沈初夏没接话。她转头看了一眼后排熟睡的果果,又转了回来。
“是不是医院的事?”
“不是。”
“那是什么?”
周悬的手搭在方向盘上,拇指轻轻敲了两下。
“一个老熟人,要来清河。”
沈初夏安静了几秒:“哪种老熟人?”
“不重要的那种。”
沈初夏把墨镜摘下来,折好放进储物格。她没再追问。
结婚七年,她了解周悬。他说不重要,要么是真不重要,要么是重要到不想让家里人操心。
车子上了城北的高架桥。晚上九点半,路灯一盏接一盏地从车顶掠过。
周悬的手机在口袋里又震了一下。他没掏。
沈初夏的目光扫过他的右手。手背上有一道浅浅的红印,是刚才救人时蹭到的。
“手破了。”
“擦伤,不用管。”
“回去上碘伏。”
“行。”
高架桥尽头是收费站。清河二院的红色十字在远处闪烁,像一颗快要熄灭的星。
……
与此同时,市中心医院的急诊抢救室里,灯火通明。
心内科医生赶到时,患者的心电监护已经稳定运行了四十分钟。波形规整得像教科书插图。
“院前记录呢?”他翻开病历,动作猛地停住了。
“使用器材:冰棍、牙签?”
李建军靠在墙边,双手抱胸:“你没看错。
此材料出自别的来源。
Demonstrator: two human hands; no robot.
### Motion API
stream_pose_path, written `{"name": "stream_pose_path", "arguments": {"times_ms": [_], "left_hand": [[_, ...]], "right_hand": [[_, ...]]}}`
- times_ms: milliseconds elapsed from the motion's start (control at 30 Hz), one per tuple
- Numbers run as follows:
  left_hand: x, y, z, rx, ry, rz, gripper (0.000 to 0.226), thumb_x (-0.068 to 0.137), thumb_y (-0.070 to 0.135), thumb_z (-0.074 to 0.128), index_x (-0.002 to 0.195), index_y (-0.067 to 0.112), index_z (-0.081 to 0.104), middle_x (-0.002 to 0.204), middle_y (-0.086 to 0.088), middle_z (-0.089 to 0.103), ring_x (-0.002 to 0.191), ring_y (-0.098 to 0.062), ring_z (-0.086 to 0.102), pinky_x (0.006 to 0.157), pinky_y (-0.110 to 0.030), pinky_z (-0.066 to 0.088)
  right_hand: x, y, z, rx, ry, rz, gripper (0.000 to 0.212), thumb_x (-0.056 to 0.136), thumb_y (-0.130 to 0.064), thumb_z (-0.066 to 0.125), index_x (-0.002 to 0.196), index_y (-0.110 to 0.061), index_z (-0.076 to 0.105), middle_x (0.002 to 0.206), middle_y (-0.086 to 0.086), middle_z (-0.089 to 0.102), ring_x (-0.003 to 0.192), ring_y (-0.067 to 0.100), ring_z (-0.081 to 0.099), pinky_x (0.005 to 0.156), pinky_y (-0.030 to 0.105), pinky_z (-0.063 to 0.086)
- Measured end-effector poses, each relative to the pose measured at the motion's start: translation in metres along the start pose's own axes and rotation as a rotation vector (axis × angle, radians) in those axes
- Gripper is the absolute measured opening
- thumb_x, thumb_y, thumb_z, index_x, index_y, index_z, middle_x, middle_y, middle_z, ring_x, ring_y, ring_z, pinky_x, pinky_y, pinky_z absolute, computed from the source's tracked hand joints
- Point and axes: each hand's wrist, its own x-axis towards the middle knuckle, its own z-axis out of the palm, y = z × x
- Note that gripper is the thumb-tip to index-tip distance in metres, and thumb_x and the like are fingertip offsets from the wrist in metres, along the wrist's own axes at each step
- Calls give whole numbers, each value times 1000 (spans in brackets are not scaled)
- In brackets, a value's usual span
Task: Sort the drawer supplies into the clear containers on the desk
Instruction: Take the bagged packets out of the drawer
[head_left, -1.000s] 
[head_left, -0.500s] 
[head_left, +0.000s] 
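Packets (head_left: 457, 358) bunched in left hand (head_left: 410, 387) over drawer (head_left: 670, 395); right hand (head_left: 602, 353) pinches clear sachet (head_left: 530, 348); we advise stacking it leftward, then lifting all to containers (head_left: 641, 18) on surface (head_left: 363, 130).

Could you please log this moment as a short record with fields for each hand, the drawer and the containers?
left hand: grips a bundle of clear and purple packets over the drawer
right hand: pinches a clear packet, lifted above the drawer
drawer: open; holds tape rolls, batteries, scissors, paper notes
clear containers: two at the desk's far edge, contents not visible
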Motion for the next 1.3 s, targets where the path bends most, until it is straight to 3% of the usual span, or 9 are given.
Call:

”
心内科医生翻到体格检查页,低头看了看患者腕部。两个针眼,微微泛红,边缘整齐。
“这是内关。”他的声音沉了下去。
“对。”
“另一个在人中?”
“对。”
心内科医生坐了下来。他做了十四年心内科,用过各种手段把人从死神手里拽回来。
但他从未见过有人用牙签做到这件事。
冰棍敷颈动脉窦,原理他懂。但那三根牙签,落点分毫不差,这需要惊人的控制力。
“你们真的没查到是谁?”
李建军摇头:“监控在调,但他走的时候混在人群里,不好找。”
“他说了句话。”王磊走进来,手里捧着泡面,“冰棍钱找清河二院急诊科报销。”
心内科医生沉默了很久。
“清河二院急诊科……”他念了一遍这个名字,拨通了一个号码。